### Task to carry out
What is wanted is the full listing, word for word, without its pictures.
━━━━━━━━━━
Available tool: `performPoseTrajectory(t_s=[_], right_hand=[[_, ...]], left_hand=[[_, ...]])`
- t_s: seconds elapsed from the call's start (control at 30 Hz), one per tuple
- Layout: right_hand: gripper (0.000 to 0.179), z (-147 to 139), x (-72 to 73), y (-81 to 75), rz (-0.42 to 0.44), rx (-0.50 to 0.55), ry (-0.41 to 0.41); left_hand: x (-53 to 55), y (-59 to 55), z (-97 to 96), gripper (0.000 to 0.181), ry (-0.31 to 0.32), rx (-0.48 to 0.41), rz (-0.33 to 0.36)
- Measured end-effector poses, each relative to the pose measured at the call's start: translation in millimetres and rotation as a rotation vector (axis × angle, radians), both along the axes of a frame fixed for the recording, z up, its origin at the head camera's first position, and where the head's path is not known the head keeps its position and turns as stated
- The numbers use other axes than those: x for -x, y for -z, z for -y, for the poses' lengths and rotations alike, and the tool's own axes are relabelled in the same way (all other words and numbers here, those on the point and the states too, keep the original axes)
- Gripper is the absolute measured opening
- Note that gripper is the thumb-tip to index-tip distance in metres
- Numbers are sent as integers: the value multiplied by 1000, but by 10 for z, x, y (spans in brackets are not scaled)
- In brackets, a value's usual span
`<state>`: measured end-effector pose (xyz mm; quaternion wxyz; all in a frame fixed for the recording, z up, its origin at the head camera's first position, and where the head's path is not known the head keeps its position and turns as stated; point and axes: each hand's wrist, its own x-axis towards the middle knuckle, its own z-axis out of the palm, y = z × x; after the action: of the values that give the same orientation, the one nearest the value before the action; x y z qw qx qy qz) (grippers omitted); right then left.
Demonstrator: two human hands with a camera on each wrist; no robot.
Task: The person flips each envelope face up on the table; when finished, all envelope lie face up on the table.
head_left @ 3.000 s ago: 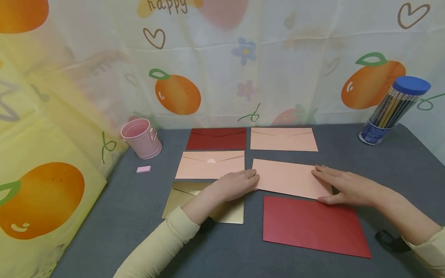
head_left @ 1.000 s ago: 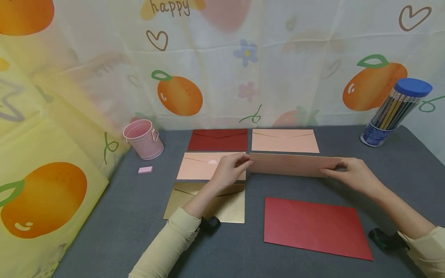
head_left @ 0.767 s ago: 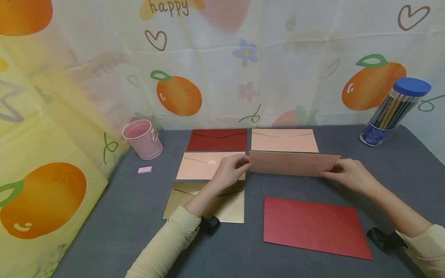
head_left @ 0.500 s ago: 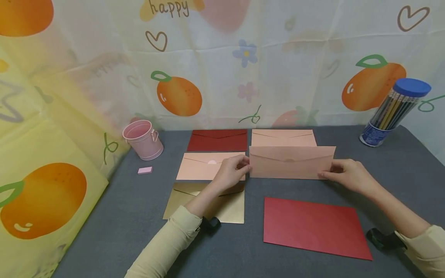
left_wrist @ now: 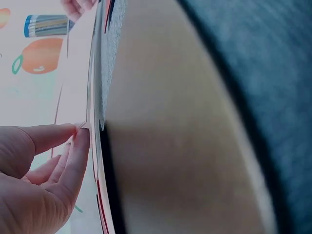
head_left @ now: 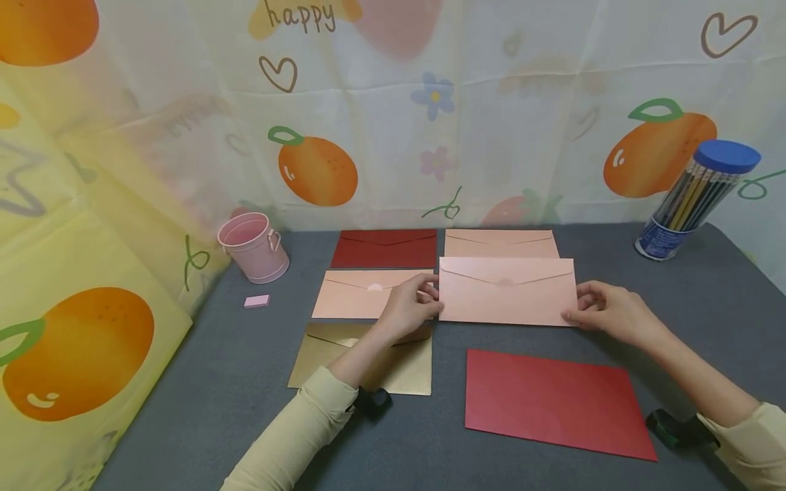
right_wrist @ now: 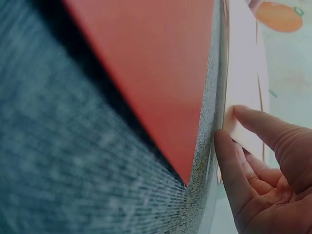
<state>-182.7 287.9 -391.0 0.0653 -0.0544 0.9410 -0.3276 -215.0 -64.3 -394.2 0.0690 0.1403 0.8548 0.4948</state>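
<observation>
A pale pink envelope [head_left: 506, 303], flap side facing me with a round seal, stands tilted between both hands. My left hand [head_left: 408, 305] pinches its left edge; in the left wrist view the thumb and forefinger of that hand [left_wrist: 46, 165] meet at the edge. At the lower right corner, my right hand [head_left: 617, 315] grips it between thumb and fingers, as the right wrist view also shows with the hand [right_wrist: 273, 170] at the corner. Behind it lies another pink envelope [head_left: 497, 242], partly covered. A larger red envelope [head_left: 555, 402], plain side up, lies nearer to me.
Left of centre, a dark red envelope [head_left: 383, 249], a pink sealed one [head_left: 344, 296] and a gold one [head_left: 325, 354] lie in a column. A pink bucket [head_left: 253, 249] and a small pink block [head_left: 256, 301] are further left. A pencil tub [head_left: 681, 211] stands back right.
The pink envelope, earlier flat with its plain side up under both hands, has been lifted and flipped over, so its flap and seal now face me. The other envelopes have stayed put.
</observation>
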Motion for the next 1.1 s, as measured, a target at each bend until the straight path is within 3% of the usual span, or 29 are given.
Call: performPoseTrajectory(t_s=[0.33, 0.7, 1.1], right_hand=[[85, 1, -3, -4, 35, -37, -34], [85, 16, -41, -23, 56, -62, -36], [85, -11, -53, -15, 35, -93, -77]], left_hand=[[-17, 20, -17, 53, 35, 66, -49], [-31, 40, -15, 41, 81, 124, -49], [-45, 44, -33, 37, 121, 208, -107]])
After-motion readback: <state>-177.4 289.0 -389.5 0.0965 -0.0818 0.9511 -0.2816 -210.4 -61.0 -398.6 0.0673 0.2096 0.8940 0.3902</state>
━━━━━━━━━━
### Solution to the problem
Available tool: `performPoseTrajectory(t_s=[_], right_hand=[[_, ...]], left_hand=[[_, ...]])`
- t_s: seconds elapsed from the call's start (control at 30 Hz), one per tuple
- Layout: right_hand: gripper (0.000 to 0.179), z (-147 to 139), x (-72 to 73), y (-81 to 75), rz (-0.42 to 0.44), rx (-0.50 to 0.55), ry (-0.41 to 0.41); left_hand: x (-53 to 55), y (-59 to 55), z (-97 to 96), gripper (0.000 to 0.181), ry (-0.31 to 0.32), rx (-0.48 to 0.41), rz (-0.33 to 0.36)
- Measured end-effector poses, each relative to the pose measured at the call's start: translation in millimetres and rotation as a rotation vector (axis × angle, radians), both along the axes of a frame fixed for the recording, z up, its origin at the head camera's first position, and where the head's path is not known the head keeps its position and turns as stated
- The numbers use other axes than those: x for -x, y for -z, z for -y, for the poses' lengths and rotations alike, and the tool's own axes are relabelled in the same way (all other words and numbers here, those on the point and the states too, keep the original axes)
- Gripper is the absolute measured opening
- Note that gripper is the thumb-tip to index-tip distance in metres
- Numbers are sent as integers: the value multiplied by 1000, but by 10 for z, x, y (spans in brackets are not scaled)
- In brackets, a value's usual span
`<state>`: measured end-effector pose (xyz mm; quaternion wxyz; all in a frame fixed for the recording, z up, its origin at the head camera's first position, and where the head's path is not known the head keeps its position and turns as stated; point and axes: each hand's wrist, its own x-axis towards the middle knuckle, its own z-axis out of the palm, y = z × x; after the action: of the values that give the same orientation, the one nearest the value before the action; x y z qw qx qy qz) (grippers omitted); right then left.
Demonstrator: two human hands with a camera on each wrist; no robot.
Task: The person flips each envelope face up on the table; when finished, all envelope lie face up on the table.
head_left @ 3.000 s ago: 
head_left @ 1.000 s ago: 
head_left @ 0.767 s ago: 
head_left @ 0.500 s ago: 
left_wrist @ now: 
head_left @ now: 
right_wrist @ now: 
<state>-182.7 287.9 -391.0 0.0653 -0.0544 0.9410 -0.3276 -215.0 -64.3 -394.2 0.0690 0.1403 0.8548 0.4948</state>
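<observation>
A pale pink envelope [head_left: 506, 303], flap side facing me with a round seal, stands tilted between both hands. My left hand [head_left: 408, 305] pinches its left edge; in the left wrist view the thumb and forefinger of that hand [left_wrist: 46, 165] meet at the edge. At the lower right corner, my right hand [head_left: 617, 315] grips it between thumb and fingers, as the right wrist view also shows with the hand [right_wrist: 273, 170] at the corner. Behind it lies another pink envelope [head_left: 497, 242], partly covered. A larger red envelope [head_left: 555, 402], plain side up, lies nearer to me.
Left of centre, a dark red envelope [head_left: 383, 249], a pink sealed one [head_left: 344, 296] and a gold one [head_left: 325, 354] lie in a column. A pink bucket [head_left: 253, 249] and a small pink block [head_left: 256, 301] are further left. A pencil tub [head_left: 681, 211] stands back right.
The pink envelope, earlier flat with its plain side up under both hands, has been lifted and flipped over, so its flap and seal now face me. The other envelopes have stayed put.
</observation>
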Motion for the next 1.1 s, as measured, a target at each bend until the straight path is within 3% of the usual span, or 29 are given.
Call: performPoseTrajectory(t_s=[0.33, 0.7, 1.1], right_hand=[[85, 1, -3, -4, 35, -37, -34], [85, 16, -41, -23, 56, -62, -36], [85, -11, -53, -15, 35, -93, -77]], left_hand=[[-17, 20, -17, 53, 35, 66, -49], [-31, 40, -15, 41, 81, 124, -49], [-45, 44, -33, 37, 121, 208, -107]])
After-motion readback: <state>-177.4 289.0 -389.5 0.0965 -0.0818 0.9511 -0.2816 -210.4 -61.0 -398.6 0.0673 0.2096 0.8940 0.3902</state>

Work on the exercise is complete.